Have you ever been to an improv comedy show? The ones that always seem to work the best are when the comedians don’t even question the material their partners give them.
In that spirit, I’ve always seen the whacky, off-kilter sensibilities and storylines of Wes Anderson’s movies to be so thoroughly enjoyable because none of the A-list cast questions the conceits of the screenplay. They just accept the ride and its twists, and give everything they can to the final product.
But with French Exit – from director Azazel Jacobs – the actors stutter-step and question their way through material that would have already been weird, even if they had thrown caution to the wind.
The questions from the cast of characters made me lose interest, and begin to question the plot myself.

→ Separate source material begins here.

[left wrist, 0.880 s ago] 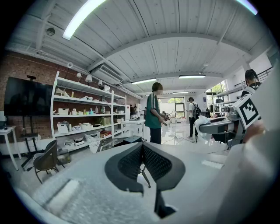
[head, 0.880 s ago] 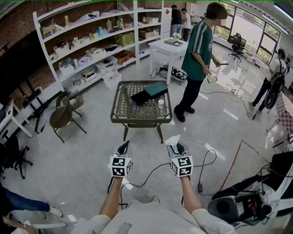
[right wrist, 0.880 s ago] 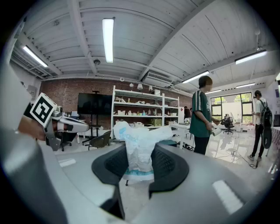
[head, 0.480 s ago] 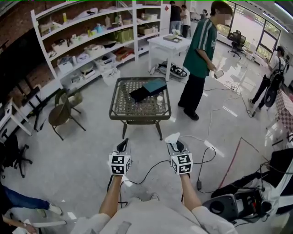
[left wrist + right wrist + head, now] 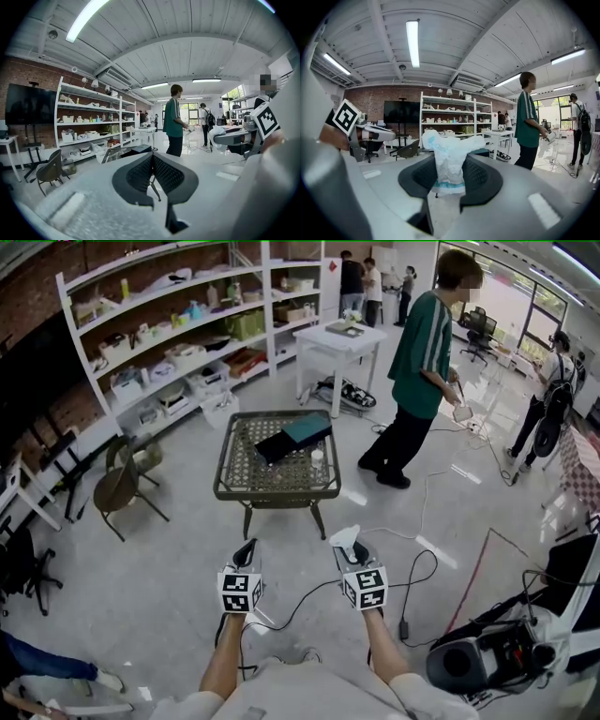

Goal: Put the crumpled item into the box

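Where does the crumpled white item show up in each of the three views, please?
Head view: crumpled item low centre, at the right hand-held gripper tip.
Left gripper view: crumpled item right of centre, small.
Right gripper view: crumpled item dead centre, clamped between the jaws.
Shared landmark: the person in the green shirt.

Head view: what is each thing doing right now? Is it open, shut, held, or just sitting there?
left gripper: jaws shut, empty.
right gripper: jaws shut on the crumpled item.
crumpled item: held, sticking up above the jaws, not in the box yet.
box: lying on the table; too small to tell if it is open or closed.
table: standing upright on the floor, ahead of both grippers.
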Demonstrator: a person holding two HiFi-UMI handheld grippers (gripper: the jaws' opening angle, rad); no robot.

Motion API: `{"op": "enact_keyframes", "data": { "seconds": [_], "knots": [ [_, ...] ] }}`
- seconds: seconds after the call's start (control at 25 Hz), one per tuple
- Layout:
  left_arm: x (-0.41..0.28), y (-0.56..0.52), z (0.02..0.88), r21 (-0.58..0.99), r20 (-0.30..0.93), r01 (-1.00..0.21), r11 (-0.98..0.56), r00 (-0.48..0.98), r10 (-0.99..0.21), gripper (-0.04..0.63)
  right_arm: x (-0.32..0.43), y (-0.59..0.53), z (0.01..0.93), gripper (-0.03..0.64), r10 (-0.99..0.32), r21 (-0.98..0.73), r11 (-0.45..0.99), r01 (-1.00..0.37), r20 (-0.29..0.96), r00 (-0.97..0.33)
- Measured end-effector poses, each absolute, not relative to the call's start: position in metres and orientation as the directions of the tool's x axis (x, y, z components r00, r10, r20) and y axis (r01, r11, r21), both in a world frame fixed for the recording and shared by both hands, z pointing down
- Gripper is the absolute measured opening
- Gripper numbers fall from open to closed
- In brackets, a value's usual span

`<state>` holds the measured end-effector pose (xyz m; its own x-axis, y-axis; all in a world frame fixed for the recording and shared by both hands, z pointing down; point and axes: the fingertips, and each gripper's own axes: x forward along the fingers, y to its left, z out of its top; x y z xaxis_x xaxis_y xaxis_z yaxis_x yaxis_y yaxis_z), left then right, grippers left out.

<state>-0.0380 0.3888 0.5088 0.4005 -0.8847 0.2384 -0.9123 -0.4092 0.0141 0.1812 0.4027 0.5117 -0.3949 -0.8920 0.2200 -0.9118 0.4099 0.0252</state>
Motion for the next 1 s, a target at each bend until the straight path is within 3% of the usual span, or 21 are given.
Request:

Then it all fell apart.
Derived from Patrick DewItt’s book, French Exit revolves around an old socialite in Manhattan who moved to Paris with her son and their cat when the inheritance runs out.
From there, they meet an incredible cast of characters and learn what’s necessary in their lives. To say Lucas Hedges, the lovely Michelle Pfeiffer, and Tracy Letts aren’t fantastic in the film would be a lie. But my God, are they ever weird. They don’t act like real people.
The plot twists are insane and I just couldn’t suspend any more disbelief. A Golden Globes contender, it also happens to be one of the silliest films I’ve ever endured.